--- Work to complete ---
Every line below that holds the string "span" must be copied.

--- The data ---
——————

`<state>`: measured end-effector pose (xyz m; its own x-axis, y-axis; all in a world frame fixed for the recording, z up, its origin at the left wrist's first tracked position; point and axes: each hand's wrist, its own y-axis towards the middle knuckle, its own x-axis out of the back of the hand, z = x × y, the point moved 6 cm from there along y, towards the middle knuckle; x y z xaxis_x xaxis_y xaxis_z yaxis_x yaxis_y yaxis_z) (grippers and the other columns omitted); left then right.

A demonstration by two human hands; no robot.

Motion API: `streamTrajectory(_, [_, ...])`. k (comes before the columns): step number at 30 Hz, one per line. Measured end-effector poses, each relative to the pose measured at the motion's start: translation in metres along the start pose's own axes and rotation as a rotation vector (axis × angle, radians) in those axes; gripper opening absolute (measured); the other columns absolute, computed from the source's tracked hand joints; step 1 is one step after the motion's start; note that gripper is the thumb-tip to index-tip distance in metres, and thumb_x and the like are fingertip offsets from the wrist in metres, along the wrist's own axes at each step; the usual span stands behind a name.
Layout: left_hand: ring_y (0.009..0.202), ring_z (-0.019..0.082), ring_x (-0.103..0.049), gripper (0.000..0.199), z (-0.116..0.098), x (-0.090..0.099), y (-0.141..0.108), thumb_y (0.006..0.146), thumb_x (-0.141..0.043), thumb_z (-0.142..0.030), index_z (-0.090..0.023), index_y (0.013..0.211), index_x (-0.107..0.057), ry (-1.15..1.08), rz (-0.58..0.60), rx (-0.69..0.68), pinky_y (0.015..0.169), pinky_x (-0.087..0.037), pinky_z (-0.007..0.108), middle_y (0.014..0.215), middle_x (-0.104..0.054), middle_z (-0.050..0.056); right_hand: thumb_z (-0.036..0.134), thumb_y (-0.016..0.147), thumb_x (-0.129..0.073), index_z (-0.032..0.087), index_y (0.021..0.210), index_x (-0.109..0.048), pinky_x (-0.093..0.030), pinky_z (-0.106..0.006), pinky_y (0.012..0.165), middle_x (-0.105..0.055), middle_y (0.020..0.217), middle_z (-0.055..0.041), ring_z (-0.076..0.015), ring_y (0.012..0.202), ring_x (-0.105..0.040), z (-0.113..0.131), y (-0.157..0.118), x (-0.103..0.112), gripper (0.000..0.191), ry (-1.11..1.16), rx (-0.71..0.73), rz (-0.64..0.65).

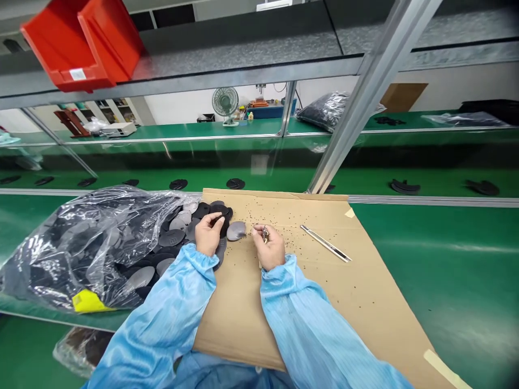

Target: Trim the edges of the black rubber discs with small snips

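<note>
On the cardboard (235,319), grey disc (236,231) lies flat between both hands. Left hand (207,235): thumb and fingers at a black disc (224,227) on the pile's edge, can't tell if it's gripped. Right hand (270,247): fingers curled, pinching a small shiny piece (265,234). Clutter: clear bag (81,243) crowds the left side, its disc pile (172,237) spilling onto the board's edge. Black specks (259,204) scattered around the disc and right hand. Slim tool (325,243) lies right of that hand. Metal post (365,102) slants up behind the board, red bin (101,48) overhead left.
</note>
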<state>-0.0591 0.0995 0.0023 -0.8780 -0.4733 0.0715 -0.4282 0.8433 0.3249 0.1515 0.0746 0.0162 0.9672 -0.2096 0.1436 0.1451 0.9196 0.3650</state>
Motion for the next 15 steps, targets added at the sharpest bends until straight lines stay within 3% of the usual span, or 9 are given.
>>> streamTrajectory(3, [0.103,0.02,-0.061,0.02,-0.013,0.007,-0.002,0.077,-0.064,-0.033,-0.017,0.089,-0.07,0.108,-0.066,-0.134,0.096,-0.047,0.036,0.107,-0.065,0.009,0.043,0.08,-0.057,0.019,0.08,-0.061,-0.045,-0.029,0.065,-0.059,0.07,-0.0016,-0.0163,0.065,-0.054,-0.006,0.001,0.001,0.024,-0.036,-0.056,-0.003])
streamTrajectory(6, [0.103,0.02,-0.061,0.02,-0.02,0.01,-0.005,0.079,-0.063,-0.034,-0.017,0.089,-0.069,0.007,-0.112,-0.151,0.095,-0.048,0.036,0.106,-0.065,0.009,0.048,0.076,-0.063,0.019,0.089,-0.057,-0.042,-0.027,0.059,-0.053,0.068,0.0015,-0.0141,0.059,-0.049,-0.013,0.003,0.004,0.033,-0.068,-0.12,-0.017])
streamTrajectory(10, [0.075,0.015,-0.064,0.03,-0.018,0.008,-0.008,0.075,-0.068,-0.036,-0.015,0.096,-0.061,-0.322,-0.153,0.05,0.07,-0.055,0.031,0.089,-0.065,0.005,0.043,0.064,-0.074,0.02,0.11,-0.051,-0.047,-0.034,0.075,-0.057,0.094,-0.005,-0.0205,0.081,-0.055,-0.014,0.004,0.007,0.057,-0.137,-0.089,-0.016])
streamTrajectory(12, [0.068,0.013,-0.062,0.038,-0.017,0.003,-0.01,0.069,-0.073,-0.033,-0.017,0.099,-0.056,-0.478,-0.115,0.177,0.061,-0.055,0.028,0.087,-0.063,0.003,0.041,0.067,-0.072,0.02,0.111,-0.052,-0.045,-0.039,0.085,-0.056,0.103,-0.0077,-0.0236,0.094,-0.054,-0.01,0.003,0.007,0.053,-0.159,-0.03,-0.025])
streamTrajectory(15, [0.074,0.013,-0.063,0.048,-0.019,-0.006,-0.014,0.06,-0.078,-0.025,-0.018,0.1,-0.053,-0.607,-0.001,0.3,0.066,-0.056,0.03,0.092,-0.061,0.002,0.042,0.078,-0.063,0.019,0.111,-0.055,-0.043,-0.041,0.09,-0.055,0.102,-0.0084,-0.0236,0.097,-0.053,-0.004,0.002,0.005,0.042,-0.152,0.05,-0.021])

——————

--- Exercise result ---
Motion API: `streamTrajectory(_, [_, ...])`. k (comes before the columns): step number at 30 Hz, one per line. Measured end-effector poses, each relative to the pose measured at the motion's start: translation in metres along the start pose's own axes and rotation as a rotation vector (axis × angle, radians) in those axes; gripper opening absolute (measured); the other columns absolute, computed from the source's tracked hand joints; step 1 is one step after the motion's start; note that gripper is the thumb-tip to index-tip distance in metres, and thumb_x and the like are fingertip offsets from the wrist in metres, along the wrist's own axes at each step; the usual span stands behind a name.
Motion for the next 15 steps, targets added at the sharpest bends until straight lines stay within 3% of the usual span, or 9 are given.

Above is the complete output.